### About this task
Below are the records; copy each line in them that holds the word "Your".

### Data supplied

**********

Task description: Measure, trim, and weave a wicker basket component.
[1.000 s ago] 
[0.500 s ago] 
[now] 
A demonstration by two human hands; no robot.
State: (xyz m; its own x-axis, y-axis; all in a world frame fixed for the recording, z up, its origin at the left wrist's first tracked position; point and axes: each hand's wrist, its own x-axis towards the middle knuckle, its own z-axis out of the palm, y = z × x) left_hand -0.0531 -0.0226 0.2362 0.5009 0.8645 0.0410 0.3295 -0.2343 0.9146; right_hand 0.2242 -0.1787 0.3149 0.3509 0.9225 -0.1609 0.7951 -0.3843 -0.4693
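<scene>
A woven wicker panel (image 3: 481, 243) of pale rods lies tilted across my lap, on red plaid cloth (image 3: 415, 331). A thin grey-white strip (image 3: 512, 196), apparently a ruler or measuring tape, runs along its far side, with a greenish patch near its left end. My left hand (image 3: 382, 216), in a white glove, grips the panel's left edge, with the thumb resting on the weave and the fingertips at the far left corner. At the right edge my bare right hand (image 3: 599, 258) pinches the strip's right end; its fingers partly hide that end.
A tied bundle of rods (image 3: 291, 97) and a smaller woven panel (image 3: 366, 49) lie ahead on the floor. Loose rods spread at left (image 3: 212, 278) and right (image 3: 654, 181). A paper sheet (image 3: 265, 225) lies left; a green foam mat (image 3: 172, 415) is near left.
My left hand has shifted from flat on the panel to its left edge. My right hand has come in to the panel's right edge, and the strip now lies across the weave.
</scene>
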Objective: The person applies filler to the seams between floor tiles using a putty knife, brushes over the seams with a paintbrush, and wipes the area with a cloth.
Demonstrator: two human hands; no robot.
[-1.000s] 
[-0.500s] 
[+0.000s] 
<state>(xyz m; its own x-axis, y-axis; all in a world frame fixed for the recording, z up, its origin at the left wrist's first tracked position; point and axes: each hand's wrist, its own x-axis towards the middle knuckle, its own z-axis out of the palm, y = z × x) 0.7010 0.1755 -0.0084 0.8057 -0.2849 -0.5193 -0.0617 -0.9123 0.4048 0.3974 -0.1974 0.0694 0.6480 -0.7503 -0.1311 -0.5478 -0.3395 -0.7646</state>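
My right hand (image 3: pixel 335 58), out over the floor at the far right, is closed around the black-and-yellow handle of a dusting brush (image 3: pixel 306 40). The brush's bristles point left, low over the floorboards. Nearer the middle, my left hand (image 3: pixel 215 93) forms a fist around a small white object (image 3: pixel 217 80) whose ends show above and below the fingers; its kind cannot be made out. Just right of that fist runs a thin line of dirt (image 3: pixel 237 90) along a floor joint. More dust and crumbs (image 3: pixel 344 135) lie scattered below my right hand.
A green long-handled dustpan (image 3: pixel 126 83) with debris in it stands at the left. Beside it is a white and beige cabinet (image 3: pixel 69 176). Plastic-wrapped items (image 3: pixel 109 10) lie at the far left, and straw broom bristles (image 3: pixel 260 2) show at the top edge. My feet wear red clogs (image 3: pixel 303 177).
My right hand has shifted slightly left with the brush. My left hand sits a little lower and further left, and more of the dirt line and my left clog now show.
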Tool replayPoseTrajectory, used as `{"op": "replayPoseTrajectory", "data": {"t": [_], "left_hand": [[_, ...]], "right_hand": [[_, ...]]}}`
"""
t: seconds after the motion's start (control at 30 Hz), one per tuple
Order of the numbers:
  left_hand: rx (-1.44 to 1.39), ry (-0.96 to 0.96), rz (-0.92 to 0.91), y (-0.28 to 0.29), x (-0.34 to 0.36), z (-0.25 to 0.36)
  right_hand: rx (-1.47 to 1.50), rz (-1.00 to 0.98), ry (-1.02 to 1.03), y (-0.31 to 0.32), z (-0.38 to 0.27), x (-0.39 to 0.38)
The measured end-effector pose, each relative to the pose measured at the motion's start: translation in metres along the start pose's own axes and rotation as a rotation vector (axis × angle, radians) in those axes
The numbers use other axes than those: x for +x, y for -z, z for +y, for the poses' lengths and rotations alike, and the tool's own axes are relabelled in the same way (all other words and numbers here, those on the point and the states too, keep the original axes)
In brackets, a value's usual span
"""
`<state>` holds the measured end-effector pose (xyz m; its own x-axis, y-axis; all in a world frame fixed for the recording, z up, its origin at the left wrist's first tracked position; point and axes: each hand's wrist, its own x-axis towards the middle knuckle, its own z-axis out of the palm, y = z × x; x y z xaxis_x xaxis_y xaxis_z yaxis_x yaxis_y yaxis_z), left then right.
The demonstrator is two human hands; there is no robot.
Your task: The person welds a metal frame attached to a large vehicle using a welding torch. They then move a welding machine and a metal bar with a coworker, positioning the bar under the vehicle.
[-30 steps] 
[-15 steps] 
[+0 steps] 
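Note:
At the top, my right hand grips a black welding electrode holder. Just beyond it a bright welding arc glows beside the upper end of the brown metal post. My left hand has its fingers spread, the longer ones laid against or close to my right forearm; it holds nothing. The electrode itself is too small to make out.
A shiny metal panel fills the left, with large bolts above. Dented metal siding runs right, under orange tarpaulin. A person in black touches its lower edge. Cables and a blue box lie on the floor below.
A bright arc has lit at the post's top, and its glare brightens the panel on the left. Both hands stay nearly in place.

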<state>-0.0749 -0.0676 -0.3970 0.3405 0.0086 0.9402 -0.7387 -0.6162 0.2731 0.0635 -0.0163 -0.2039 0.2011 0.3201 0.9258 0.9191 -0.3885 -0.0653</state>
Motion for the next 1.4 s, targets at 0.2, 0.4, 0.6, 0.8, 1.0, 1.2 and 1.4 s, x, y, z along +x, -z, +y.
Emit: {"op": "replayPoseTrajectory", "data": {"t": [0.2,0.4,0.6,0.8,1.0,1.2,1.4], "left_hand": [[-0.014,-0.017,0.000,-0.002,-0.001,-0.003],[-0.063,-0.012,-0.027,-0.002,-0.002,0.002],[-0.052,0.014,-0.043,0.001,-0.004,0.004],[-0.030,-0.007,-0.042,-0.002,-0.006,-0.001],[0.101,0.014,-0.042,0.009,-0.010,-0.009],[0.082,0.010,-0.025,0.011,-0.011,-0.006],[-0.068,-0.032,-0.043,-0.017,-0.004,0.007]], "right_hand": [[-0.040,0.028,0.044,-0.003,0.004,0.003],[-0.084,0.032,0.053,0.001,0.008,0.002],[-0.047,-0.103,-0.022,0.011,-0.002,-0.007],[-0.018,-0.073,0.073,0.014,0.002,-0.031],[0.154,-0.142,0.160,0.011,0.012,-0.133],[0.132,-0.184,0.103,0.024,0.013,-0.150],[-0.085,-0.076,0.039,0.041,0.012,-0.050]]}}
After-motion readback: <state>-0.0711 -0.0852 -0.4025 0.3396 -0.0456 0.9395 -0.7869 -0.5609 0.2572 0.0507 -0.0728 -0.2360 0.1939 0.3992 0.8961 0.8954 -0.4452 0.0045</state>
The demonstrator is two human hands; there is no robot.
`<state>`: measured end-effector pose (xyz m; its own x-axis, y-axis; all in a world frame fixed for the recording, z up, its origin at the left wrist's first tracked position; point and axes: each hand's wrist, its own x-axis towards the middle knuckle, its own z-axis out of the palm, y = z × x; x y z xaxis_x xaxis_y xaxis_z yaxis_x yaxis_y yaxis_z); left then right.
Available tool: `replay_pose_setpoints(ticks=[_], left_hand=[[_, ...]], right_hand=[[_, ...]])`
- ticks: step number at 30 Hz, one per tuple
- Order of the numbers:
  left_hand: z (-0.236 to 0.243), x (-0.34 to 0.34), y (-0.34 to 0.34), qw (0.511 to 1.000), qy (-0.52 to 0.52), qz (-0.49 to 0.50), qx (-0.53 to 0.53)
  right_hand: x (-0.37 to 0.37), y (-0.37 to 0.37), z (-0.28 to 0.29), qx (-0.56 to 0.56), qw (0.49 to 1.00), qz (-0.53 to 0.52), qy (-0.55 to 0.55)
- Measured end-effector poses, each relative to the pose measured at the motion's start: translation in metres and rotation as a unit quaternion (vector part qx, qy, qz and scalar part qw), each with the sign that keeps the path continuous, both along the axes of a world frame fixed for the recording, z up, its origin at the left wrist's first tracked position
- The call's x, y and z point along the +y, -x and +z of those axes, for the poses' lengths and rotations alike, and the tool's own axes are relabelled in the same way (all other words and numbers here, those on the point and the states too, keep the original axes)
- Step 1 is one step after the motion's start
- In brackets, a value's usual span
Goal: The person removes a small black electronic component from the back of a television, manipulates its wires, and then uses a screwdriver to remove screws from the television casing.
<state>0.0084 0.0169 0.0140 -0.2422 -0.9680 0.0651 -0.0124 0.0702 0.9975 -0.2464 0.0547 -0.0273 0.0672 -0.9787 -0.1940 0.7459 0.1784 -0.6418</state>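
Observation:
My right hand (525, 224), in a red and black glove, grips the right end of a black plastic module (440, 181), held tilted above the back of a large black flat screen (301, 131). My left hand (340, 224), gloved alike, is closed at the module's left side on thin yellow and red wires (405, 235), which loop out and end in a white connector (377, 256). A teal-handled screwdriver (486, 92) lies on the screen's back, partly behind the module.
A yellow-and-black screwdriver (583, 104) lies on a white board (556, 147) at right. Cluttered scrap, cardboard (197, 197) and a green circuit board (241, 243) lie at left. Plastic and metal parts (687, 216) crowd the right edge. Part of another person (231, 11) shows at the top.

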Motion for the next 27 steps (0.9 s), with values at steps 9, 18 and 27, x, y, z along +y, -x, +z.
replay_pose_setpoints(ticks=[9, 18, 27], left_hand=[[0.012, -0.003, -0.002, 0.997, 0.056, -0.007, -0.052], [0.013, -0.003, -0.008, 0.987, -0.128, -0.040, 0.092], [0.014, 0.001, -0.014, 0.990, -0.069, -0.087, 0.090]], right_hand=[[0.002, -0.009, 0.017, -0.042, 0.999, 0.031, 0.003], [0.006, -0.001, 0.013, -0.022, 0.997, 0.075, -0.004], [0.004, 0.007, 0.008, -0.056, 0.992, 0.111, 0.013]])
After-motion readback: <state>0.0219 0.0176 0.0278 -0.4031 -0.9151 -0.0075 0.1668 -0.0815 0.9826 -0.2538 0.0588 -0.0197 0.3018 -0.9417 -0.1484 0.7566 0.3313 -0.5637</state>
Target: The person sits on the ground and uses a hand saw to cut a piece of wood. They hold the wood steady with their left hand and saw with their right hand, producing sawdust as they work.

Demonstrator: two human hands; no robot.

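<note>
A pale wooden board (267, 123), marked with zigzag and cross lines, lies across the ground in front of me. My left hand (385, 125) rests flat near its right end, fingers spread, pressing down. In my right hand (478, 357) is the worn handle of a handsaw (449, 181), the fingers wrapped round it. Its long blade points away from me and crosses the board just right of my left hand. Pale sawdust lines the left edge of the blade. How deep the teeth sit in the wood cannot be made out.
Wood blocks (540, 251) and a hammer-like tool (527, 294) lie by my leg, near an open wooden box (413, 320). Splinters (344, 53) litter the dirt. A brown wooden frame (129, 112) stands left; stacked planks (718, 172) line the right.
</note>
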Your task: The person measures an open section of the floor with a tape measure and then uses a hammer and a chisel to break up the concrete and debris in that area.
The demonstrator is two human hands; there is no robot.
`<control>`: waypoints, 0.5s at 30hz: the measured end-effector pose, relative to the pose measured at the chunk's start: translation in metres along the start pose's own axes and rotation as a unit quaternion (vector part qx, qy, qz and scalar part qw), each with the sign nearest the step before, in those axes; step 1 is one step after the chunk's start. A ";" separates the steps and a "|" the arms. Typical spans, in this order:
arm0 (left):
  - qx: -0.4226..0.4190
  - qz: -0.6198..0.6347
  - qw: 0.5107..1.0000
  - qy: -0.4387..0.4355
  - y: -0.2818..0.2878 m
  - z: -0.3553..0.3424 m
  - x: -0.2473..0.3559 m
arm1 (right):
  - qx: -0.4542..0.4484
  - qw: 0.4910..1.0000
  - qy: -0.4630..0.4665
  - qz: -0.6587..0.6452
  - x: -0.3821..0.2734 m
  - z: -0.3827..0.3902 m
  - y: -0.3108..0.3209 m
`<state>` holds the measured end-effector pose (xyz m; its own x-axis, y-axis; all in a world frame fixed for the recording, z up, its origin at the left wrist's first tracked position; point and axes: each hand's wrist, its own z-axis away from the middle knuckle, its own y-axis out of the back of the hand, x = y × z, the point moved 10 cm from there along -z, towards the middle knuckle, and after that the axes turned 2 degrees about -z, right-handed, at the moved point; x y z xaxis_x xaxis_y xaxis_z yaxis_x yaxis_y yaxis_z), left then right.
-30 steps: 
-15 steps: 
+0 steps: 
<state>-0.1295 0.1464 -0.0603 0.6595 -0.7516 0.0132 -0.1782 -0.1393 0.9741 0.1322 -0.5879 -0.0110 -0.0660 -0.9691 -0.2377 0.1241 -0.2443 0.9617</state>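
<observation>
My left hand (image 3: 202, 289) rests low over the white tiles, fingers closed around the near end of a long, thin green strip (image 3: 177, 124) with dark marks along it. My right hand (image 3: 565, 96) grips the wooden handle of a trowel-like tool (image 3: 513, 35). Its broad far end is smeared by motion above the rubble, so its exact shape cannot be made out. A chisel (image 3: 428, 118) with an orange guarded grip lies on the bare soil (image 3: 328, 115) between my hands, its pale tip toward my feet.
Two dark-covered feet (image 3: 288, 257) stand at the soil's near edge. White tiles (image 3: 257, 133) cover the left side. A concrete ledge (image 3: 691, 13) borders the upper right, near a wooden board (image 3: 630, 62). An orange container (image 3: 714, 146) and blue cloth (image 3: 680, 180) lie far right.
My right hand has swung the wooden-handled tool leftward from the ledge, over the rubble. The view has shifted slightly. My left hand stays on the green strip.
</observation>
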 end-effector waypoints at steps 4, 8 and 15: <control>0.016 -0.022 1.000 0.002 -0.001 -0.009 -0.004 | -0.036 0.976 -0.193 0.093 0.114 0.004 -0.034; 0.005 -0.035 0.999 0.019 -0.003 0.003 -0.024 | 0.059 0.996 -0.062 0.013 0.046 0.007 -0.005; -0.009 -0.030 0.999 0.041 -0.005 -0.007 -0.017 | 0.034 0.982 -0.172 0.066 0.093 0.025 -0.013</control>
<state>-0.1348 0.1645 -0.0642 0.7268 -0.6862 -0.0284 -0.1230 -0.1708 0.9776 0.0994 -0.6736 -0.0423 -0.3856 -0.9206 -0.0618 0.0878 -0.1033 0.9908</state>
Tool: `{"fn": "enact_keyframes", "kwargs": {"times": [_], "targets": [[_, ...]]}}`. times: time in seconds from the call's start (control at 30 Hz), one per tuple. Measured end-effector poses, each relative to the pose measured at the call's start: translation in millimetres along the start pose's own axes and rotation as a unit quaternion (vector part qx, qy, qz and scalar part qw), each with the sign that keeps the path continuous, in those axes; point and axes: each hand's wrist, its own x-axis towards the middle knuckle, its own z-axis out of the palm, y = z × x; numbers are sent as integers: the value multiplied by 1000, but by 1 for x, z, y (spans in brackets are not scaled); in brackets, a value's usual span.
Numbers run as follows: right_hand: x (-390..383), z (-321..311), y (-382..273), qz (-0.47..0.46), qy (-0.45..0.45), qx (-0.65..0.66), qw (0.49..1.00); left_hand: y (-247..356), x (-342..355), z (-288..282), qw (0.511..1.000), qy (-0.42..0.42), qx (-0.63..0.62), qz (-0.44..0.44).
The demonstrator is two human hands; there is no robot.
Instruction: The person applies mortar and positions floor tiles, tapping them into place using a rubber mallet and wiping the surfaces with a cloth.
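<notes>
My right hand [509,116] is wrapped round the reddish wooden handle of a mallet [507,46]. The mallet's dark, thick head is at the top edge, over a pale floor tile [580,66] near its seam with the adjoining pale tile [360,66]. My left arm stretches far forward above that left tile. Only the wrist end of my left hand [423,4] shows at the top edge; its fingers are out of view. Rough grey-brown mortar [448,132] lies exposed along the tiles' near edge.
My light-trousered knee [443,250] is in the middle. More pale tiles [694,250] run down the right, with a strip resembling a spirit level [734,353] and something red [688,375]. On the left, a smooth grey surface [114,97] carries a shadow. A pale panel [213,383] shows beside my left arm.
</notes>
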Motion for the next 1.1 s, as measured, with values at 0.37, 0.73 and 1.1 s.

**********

### Answer box
Your task: The person welds a metal frame attached to a large vehicle using a welding torch. They then move a welding machine and a metal bar with a coworker, positioning the bar under the vehicle.
Your task: The person measures an open section of the floor with a tape measure and then uses a hammer and a chisel to break up the concrete and debris in that area.

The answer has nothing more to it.